§ Directions for this task: From the line containing "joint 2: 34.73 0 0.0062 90" down to the line containing "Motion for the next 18" in the records below, reproduce every line exactly, ends included, and omit all others.

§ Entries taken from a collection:
╔══

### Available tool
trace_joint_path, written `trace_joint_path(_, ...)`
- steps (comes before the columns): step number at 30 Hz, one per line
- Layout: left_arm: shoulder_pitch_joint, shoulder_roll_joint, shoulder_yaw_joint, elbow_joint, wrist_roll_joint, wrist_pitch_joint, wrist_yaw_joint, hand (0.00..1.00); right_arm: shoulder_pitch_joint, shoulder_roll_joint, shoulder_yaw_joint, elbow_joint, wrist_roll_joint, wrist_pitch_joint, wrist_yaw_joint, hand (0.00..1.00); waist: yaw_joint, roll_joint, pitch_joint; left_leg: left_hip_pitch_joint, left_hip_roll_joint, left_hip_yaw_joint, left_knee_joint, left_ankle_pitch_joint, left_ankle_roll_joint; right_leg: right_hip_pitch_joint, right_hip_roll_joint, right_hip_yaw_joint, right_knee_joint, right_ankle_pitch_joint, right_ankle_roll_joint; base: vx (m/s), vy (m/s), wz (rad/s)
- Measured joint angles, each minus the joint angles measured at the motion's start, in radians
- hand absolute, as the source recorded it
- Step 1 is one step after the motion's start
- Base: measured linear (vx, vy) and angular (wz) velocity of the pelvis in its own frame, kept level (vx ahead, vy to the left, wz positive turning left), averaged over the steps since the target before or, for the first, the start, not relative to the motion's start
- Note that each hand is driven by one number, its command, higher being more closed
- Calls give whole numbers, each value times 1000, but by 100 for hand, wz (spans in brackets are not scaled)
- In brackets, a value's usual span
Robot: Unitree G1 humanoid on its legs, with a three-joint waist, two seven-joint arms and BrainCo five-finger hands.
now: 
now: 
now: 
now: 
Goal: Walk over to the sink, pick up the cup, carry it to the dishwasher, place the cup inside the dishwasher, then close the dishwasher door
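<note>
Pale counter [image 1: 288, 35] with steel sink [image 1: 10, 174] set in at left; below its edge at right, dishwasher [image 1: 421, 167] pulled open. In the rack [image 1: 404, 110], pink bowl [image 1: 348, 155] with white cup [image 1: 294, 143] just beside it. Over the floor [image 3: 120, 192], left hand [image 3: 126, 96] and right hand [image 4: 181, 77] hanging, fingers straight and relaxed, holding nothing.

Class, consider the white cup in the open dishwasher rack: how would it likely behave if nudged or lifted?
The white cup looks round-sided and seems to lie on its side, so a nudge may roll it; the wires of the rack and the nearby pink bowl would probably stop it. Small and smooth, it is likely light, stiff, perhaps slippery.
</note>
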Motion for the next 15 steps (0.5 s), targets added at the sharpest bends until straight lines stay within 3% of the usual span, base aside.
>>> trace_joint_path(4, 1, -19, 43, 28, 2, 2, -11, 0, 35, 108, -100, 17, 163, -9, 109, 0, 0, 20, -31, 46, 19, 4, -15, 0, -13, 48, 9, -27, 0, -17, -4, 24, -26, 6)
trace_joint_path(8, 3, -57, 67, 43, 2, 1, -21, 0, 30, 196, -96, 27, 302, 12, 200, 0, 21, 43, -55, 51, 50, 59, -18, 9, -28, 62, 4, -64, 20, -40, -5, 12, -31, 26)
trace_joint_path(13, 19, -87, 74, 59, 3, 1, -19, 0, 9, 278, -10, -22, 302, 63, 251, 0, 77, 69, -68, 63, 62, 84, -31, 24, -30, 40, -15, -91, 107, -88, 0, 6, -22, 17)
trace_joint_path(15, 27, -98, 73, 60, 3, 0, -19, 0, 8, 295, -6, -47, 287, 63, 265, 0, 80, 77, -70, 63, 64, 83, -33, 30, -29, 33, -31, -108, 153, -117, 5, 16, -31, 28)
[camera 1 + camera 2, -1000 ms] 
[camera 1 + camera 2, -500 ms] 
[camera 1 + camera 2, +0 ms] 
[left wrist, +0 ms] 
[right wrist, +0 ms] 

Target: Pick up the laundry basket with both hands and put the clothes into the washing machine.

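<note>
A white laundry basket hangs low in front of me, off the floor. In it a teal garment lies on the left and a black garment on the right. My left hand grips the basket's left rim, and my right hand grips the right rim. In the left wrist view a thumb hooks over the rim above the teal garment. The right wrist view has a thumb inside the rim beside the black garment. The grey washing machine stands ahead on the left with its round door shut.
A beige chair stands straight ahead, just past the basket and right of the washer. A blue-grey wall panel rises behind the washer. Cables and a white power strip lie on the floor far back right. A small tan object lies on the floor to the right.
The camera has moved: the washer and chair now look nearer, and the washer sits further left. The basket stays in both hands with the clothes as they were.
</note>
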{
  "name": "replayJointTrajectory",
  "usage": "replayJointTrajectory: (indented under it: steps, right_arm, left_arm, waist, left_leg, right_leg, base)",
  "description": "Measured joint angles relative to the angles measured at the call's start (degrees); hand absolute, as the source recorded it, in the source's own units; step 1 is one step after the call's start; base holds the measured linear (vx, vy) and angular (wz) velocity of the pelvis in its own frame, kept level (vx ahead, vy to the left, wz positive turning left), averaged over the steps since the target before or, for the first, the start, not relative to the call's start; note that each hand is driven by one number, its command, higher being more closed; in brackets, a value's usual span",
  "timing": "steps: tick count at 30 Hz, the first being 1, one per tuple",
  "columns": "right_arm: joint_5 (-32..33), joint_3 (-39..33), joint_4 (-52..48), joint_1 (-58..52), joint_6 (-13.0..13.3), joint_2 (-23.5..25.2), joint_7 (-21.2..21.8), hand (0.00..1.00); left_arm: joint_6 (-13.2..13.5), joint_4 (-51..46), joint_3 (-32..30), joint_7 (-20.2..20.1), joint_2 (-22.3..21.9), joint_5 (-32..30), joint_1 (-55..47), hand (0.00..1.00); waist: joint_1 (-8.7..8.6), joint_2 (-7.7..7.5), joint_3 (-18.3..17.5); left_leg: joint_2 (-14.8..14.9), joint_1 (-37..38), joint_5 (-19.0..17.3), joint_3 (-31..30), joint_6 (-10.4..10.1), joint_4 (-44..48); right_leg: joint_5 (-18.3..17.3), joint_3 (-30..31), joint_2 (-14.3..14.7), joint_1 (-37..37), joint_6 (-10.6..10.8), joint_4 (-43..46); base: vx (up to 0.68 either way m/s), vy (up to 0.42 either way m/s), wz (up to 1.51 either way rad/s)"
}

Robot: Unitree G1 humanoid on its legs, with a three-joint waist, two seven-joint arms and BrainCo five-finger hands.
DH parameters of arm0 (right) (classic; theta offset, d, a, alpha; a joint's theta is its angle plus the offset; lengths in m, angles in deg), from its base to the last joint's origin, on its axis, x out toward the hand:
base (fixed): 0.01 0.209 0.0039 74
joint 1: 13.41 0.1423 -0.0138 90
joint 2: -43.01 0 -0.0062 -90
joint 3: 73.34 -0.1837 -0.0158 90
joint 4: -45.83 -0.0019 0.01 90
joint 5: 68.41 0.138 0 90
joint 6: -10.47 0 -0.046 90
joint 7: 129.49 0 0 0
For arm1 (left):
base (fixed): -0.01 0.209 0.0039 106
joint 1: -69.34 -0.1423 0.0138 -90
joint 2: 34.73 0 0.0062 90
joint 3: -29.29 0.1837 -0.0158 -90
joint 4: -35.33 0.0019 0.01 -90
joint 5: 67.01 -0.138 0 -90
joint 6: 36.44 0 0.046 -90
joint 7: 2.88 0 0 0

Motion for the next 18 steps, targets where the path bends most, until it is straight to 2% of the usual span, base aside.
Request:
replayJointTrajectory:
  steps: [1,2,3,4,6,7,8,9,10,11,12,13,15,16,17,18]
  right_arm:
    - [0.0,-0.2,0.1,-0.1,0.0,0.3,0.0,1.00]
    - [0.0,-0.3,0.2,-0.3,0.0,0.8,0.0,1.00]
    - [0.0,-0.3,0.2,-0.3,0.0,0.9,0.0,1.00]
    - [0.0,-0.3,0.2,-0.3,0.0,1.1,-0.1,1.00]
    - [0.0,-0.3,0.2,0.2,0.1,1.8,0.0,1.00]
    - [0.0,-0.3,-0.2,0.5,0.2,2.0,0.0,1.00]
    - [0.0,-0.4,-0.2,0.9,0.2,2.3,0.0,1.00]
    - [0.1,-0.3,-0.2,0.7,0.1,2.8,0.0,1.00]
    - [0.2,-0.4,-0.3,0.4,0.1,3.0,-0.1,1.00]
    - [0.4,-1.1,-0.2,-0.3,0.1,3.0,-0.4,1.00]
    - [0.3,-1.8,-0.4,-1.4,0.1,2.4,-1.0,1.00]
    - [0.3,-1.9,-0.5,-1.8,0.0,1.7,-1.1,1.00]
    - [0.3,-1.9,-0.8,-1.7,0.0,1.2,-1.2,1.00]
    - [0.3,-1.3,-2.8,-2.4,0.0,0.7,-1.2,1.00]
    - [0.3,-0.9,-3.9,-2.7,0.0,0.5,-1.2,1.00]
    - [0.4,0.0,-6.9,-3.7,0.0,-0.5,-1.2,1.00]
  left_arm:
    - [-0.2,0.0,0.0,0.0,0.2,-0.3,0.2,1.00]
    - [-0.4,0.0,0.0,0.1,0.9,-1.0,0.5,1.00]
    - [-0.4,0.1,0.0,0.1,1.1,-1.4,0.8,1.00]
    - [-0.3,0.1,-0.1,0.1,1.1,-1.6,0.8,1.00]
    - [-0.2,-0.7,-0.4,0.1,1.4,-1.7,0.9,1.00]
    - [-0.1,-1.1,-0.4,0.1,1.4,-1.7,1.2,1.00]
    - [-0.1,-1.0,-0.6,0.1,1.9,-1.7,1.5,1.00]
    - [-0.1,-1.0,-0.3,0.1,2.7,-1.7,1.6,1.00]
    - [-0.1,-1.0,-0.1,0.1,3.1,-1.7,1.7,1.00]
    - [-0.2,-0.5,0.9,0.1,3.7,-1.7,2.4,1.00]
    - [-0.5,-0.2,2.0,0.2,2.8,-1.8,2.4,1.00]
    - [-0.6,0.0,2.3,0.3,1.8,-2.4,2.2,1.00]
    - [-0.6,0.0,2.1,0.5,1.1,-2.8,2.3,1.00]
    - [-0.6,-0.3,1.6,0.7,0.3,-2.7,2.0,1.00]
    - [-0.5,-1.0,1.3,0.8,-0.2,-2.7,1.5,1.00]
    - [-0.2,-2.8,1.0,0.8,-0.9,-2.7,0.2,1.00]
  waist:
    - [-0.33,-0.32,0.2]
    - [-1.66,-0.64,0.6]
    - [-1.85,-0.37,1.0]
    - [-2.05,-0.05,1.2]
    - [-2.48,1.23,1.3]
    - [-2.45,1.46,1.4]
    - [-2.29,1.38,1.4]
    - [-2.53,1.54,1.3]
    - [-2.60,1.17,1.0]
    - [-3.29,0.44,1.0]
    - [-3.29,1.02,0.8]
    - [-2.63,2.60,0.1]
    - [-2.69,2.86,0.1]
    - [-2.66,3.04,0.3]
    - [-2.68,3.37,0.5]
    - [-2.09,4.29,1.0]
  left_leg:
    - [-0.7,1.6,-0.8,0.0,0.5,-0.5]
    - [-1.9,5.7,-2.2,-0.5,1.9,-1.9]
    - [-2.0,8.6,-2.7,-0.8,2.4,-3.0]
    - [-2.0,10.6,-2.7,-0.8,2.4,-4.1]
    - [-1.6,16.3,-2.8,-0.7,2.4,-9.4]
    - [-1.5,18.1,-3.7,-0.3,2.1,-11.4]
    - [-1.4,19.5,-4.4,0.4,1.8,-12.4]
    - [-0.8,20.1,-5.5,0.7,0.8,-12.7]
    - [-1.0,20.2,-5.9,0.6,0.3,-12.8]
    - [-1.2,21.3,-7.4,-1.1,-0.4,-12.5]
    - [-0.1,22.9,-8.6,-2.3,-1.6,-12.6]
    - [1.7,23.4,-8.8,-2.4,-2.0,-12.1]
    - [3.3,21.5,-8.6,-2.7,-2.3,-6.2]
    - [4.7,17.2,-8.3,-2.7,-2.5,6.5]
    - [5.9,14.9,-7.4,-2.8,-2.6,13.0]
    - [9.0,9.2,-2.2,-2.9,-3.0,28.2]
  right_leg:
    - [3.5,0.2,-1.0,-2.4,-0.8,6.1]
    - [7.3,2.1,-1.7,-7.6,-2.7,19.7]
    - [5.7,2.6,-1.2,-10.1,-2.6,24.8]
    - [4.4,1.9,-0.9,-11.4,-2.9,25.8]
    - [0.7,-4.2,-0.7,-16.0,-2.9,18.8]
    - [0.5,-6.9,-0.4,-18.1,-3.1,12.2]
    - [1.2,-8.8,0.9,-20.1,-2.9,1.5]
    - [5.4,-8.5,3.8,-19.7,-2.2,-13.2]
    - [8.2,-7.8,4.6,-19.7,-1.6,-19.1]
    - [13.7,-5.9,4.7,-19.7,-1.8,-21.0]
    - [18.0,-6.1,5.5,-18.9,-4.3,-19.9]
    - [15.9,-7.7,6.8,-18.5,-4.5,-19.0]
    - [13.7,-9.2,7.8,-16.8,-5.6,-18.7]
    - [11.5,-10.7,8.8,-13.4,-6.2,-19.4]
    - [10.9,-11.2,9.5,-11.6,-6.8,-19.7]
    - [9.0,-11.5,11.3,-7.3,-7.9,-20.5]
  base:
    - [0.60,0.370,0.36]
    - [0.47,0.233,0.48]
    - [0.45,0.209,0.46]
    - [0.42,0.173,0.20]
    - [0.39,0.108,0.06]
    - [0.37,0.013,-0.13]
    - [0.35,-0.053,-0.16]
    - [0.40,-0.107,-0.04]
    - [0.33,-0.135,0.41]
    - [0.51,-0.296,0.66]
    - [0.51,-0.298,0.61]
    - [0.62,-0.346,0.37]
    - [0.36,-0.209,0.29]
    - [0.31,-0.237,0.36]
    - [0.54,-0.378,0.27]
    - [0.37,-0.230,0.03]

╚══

§ Output of the task:
joint 2: 34.73 0 0.0062 90
joint 3: -29.29 0.1837 -0.0158 -90
joint 4: -35.33 0.0019 0.01 -90
joint 5: 67.01 -0.138 0 -90
joint 6: 36.44 0 0.046 -90
joint 7: 2.88 0 0 0

Motion for the next 18 steps, targets where the path bends most, until it is straight to 2% of the usual span, base aside.

No further output is expected here.